● **Task directions**
A single stretch of the material below is to be transcribed exactly, starting at the line with "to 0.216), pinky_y" and ending after the line with "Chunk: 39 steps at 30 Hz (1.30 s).".
────
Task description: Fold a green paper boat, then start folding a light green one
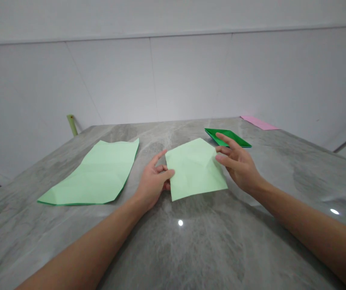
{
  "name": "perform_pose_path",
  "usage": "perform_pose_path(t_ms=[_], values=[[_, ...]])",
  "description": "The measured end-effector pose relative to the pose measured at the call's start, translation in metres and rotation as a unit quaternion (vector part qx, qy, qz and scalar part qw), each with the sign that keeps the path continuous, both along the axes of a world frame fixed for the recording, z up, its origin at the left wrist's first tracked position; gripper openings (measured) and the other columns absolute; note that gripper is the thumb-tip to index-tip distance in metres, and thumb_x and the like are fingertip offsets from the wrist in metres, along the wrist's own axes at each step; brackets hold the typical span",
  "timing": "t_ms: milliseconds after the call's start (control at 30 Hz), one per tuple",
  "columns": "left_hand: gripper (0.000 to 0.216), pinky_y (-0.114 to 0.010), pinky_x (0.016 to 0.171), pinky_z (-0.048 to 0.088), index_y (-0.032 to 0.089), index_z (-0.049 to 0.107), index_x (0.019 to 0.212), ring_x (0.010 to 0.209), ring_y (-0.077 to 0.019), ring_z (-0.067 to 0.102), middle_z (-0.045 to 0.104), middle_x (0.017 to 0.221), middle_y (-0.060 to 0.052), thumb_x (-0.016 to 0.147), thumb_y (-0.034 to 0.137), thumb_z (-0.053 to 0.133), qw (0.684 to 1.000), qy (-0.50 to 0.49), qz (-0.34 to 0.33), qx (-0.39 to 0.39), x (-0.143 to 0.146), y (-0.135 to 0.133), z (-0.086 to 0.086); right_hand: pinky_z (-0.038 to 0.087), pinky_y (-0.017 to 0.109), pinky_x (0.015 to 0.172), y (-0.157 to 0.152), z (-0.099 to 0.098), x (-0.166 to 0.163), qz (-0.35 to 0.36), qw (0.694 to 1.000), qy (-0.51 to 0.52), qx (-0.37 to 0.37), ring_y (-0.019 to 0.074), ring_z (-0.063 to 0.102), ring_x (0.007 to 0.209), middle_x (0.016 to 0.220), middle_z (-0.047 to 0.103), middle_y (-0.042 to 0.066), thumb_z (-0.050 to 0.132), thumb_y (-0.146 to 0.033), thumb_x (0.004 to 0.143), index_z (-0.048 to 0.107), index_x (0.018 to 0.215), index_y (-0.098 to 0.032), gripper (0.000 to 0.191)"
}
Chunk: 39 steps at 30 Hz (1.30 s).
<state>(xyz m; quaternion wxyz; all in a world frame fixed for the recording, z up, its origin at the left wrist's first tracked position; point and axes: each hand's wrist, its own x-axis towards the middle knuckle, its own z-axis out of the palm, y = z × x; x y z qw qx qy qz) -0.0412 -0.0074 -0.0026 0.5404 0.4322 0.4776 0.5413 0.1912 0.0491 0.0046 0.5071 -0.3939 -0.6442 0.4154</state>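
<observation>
A light green sheet of paper (194, 168), creased and roughly square, is held up just above the grey marble table (191, 241). My left hand (153, 183) pinches its left edge between thumb and fingers. My right hand (236, 163) is at the sheet's right edge, fingers stretched along it and touching it, thumb hidden behind. A larger creased light green sheet (96, 173) lies flat on the table to the left of my left hand.
A dark green folded paper (230, 137) lies beyond my right hand. A pink sheet (259, 122) rests at the table's far right edge. A pale green post (72, 125) stands past the far left corner. White walls enclose the table.
</observation>
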Motion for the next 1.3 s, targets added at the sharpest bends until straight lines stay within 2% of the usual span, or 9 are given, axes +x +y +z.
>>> perform_pose_path(t_ms=[100, 200, 300, 367, 533, 600, 833, 1133, 1300], values=[[0.062, -0.021, 0.047, 0.051, 0.016, 0.042, 0.142, 0.051, -0.0092, 0.059, 0.051, 0.072, 0.005, 0.082, 0.015, 0.056, 0.986, 0.167, -0.027, -0.009, -0.001, 0.002, -0.005, 0.047, 0.028, 0.054, 0.005, -0.004, 0.004, -0.048, 0.990, -0.130, -0.011, 0.0152, 0.058, 0.059, 0.081, 0.065, 0.002, 0.055, -0.021, 0.072, 0.060, 0.121, -0.017, 0.050], [0.057, -0.024, 0.044, 0.048, 0.006, 0.049, 0.138, 0.041, -0.0109, 0.055, 0.052, 0.062, 0.005, 0.082, 0.014, 0.052, 0.956, 0.279, -0.087, -0.028, -0.001, 0.001, -0.010, 0.052, 0.035, 0.066, 0.008, -0.010, 0.008, -0.081, 0.933, -0.351, 0.005, 0.0197, 0.062, 0.066, 0.083, 0.068, 0.007, 0.052, -0.016, 0.069, 0.073, 0.096, -0.016, 0.034], [0.052, -0.025, 0.052, 0.048, 0.010, 0.060, 0.130, 0.046, -0.0125, 0.053, 0.050, 0.054, 0.006, 0.079, 0.016, 0.059, 0.936, 0.331, -0.122, 0.004, -0.001, -0.003, -0.010, 0.049, 0.046, 0.093, 0.004, -0.014, 0.006, -0.081, 0.884, -0.445, 0.122, 0.0297, 0.064, 0.099, 0.110, 0.065, 0.016, 0.053, -0.023, 0.079, 0.072, 0.109, -0.014, 0.037], [0.046, -0.028, 0.064, 0.050, 0.013, 0.067, 0.123, 0.057, -0.0144, 0.056, 0.054, 0.060, 0.003, 0.077, 0.017, 0.063, 0.916, 0.374, -0.138, 0.053, -0.001, -0.006, -0.007, 0.041, 0.049, 0.106, -0.003, -0.018, 0.000, -0.034, 0.867, -0.461, 0.183, 0.0337, 0.053, 0.122, 0.131, 0.056, 0.019, 0.051, -0.033, 0.087, 0.067, 0.123, -0.014, 0.044], [0.032, -0.034, 0.082, 0.049, 0.018, 0.072, 0.113, 0.086, -0.0214, 0.061, 0.063, 0.097, -0.007, 0.086, 0.027, 0.058, 0.784, 0.564, -0.151, 0.210, -0.008, -0.006, -0.005, 0.025, 0.062, 0.112, -0.016, -0.027, -0.017, 0.095, 0.820, -0.542, 0.156, 0.0399, 0.027, 0.143, 0.156, 0.031, 0.017, 0.041, -0.054, 0.095, 0.042, 0.148, -0.029, 0.058], [0.029, -0.037, 0.091, 0.047, 0.019, 0.074, 0.109, 0.100, -0.0247, 0.060, 0.063, 0.107, -0.009, 0.086, 0.029, 0.059, 0.760, 0.596, -0.124, 0.227, -0.012, -0.003, -0.007, 0.022, 0.066, 0.111, -0.018, -0.028, -0.020, 0.106, 0.808, -0.561, 0.143, 0.0420, 0.022, 0.145, 0.159, 0.026, 0.015, 0.038, -0.058, 0.096, 0.036, 0.150, -0.034, 0.059], [0.050, -0.050, 0.107, 0.035, 0.019, 0.062, 0.126, 0.129, -0.0326, 0.046, 0.057, 0.138, -0.010, 0.080, 0.038, 0.067, 0.758, 0.612, -0.131, 0.184, -0.023, 0.004, -0.005, 0.015, 0.073, 0.108, -0.019, -0.022, -0.021, 0.137, 0.801, -0.564, 0.149, 0.0473, 0.016, 0.144, 0.161, 0.019, 0.016, 0.043, -0.075, 0.084, 0.030, 0.152, -0.035, 0.079], [0.079, -0.060, 0.111, 0.024, 0.016, 0.046, 0.142, 0.141, -0.0409, 0.028, 0.031, 0.157, -0.013, 0.077, 0.058, 0.065, 0.723, 0.647, -0.182, 0.160, -0.025, 0.001, -0.002, 0.014, 0.073, 0.108, -0.020, -0.021, -0.022, 0.133, 0.799, -0.567, 0.147, 0.0464, 0.015, 0.145, 0.161, 0.020, 0.016, 0.041, -0.078, 0.083, 0.030, 0.151, -0.037, 0.080], [0.086, -0.060, 0.113, 0.019, 0.017, 0.038, 0.147, 0.143, -0.0426, 0.023, 0.032, 0.157, -0.013, 0.080, 0.066, 0.058, 0.719, 0.647, -0.197, 0.159, -0.026, 0.000, -0.005, 0.019, 0.070, 0.110, -0.021, -0.024, -0.025, 0.119, 0.798, -0.573, 0.146, 0.0455, 0.017, 0.145, 0.160, 0.021, 0.016, 0.038, -0.077, 0.085, 0.031, 0.152, -0.033, 0.081]])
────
● **Task answer**
  "columns": "left_hand: gripper (0.000 to 0.216), pinky_y (-0.114 to 0.010), pinky_x (0.016 to 0.171), pinky_z (-0.048 to 0.088), index_y (-0.032 to 0.089), index_z (-0.049 to 0.107), index_x (0.019 to 0.212), ring_x (0.010 to 0.209), ring_y (-0.077 to 0.019), ring_z (-0.067 to 0.102), middle_z (-0.045 to 0.104), middle_x (0.017 to 0.221), middle_y (-0.060 to 0.052), thumb_x (-0.016 to 0.147), thumb_y (-0.034 to 0.137), thumb_z (-0.053 to 0.133), qw (0.684 to 1.000), qy (-0.50 to 0.49), qz (-0.34 to 0.33), qx (-0.39 to 0.39), x (-0.143 to 0.146), y (-0.135 to 0.133), z (-0.086 to 0.086); right_hand: pinky_z (-0.038 to 0.087), pinky_y (-0.017 to 0.109), pinky_x (0.015 to 0.172), y (-0.157 to 0.152), z (-0.099 to 0.098), x (-0.166 to 0.163), qz (-0.35 to 0.36), qw (0.694 to 1.000), qy (-0.51 to 0.52), qx (-0.37 to 0.37), ring_y (-0.019 to 0.074), ring_z (-0.063 to 0.102), ring_x (0.007 to 0.209), middle_x (0.016 to 0.220), middle_z (-0.047 to 0.103), middle_y (-0.042 to 0.066), thumb_z (-0.050 to 0.132), thumb_y (-0.146 to 0.033), thumb_x (0.004 to 0.143), index_z (-0.048 to 0.107), index_x (0.018 to 0.215), index_y (-0.098 to 0.032), gripper (0.000 to 0.191)"
}
Chunk: 39 steps at 30 Hz (1.30 s).

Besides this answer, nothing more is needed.